5-minute talk · SE audience
You're Being Promoted, Not Replaced
The Sutton Highway vs the "higher way"
Rich Sutton, 2019. The Bitter Lesson. Sixty years of evidence: brute-force compute beats human-engineered knowledge. Chess heuristics? Scale won. Edge detectors? Scale won. Phoneme models? Scale won.
His conclusion: stop baking your intelligence into the system. Just assume you can scale using tomorrow's CPU.
So now your manager wants: Inception → LLM → Code.
One invisible leap. Ship it.
But there is a problem: SE isn't chess.
SE Isn't Chess
Every one of Sutton's examples shares a quiet assumption: you can assess the "What" the moment it's created. Move 47 — good or bad? Instant feedback.
Reliability? Measured eighteen months into prod. Maintainability? Ask whoever inherits the LLM-slop in 2027. Understandability? Good luck explaining it to the regulator at 2am.
Brooks 1976 knew this. The V-diagram isn't just testing — it's epistemology. After project i, you carry domain knowledge into project i+1. The code is not the artifact. What you learned building it is the artifact.

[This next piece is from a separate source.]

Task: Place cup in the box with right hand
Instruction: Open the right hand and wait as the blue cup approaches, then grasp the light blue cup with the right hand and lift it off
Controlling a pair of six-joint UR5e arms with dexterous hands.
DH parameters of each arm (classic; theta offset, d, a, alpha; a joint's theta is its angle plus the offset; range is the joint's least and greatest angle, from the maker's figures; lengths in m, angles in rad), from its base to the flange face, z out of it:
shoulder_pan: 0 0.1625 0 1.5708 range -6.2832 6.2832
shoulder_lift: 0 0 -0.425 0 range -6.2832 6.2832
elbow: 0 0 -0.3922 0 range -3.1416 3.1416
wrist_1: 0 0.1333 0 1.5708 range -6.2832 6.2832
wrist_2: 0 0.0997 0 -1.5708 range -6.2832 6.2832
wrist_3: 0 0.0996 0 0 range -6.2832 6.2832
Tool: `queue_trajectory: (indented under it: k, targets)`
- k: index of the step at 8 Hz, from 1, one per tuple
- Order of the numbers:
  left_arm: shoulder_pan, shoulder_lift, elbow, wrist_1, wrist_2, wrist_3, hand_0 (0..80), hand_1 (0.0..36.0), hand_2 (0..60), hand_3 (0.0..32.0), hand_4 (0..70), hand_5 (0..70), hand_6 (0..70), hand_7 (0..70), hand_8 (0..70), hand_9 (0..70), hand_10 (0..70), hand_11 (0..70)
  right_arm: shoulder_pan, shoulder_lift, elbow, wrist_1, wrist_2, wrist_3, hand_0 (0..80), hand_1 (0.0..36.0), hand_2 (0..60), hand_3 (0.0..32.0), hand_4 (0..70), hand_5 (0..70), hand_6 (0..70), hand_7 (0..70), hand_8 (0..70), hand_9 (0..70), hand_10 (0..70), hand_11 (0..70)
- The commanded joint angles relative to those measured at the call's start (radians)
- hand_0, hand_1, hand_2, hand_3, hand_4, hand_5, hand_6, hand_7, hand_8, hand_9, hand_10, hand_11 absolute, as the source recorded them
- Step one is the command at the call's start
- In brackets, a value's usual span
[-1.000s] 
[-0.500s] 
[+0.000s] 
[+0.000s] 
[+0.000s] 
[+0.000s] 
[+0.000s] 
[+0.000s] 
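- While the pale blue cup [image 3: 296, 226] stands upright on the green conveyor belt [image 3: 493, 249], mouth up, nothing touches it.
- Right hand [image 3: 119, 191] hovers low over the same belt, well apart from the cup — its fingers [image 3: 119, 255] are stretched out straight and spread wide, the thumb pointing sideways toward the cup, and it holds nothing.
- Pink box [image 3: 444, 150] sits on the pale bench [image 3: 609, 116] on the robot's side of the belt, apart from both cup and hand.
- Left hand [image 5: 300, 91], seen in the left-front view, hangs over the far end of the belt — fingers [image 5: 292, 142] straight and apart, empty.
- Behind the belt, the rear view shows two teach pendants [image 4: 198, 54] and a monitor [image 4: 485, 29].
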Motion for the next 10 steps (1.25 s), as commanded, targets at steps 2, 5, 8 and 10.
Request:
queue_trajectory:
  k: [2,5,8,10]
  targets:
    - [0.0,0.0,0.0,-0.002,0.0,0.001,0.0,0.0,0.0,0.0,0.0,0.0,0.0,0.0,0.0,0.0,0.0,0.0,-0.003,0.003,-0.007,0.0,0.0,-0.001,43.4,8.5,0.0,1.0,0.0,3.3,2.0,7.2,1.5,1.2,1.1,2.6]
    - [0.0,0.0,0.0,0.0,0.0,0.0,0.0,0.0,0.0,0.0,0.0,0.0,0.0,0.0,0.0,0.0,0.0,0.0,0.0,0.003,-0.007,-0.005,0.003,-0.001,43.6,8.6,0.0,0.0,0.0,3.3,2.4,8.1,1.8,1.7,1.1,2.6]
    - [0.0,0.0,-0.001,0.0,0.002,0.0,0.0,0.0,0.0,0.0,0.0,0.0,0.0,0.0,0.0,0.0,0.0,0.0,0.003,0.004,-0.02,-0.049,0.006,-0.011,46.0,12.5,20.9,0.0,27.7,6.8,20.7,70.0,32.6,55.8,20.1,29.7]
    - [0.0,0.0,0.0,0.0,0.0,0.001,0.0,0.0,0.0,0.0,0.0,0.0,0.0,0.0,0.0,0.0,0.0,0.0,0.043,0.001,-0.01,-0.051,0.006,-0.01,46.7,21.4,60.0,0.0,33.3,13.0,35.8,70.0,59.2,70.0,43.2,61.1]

Swartout 1983, XPLAIN system. Blunt finding: jump straight to code and you lose the Why. The domain principles that drove the refinement — gone. The system can't justify itself. Forty years later, trillion parameters, same problem.
The MSR'26 Hangover
This isn't theory. Look at the posters. Pattern after pattern:
Productivity spike. Then collapse.
Dev time up. Code quality down. Technical debt accumulating
in a latent space nobody can read.
The sugar high Sutton's highway promises — followed by a maintenance crisis that lands, as always, on you.
Predicted outcome. Not a bug.
The Higher Way
Not rejection of AI. Elevation of the engineer.
Inception → Domain Models → Code
Domain models are the intermediaries. Markdown skill files. DSLs that describe the why in fifty lines instead of fifty thousand. Post-conditions from specs. Fuzzing mutators carried forward from prior projects. Symbolic. Browsable. A human can challenge them.
Lethbridge: compact symbolic models actively improve LLM performance — less hallucination, tighter reasoning. Pugh: these models are where you define experiments. Does X beat Y? Now you have a testbed instead of a prayer.
The Bitter Lesson is for games.
The Higher Way is for Software Engineering.
The LLM is a fast typist.
You're the one who knows what's worth typing.
That's not replacement. That's a promotion.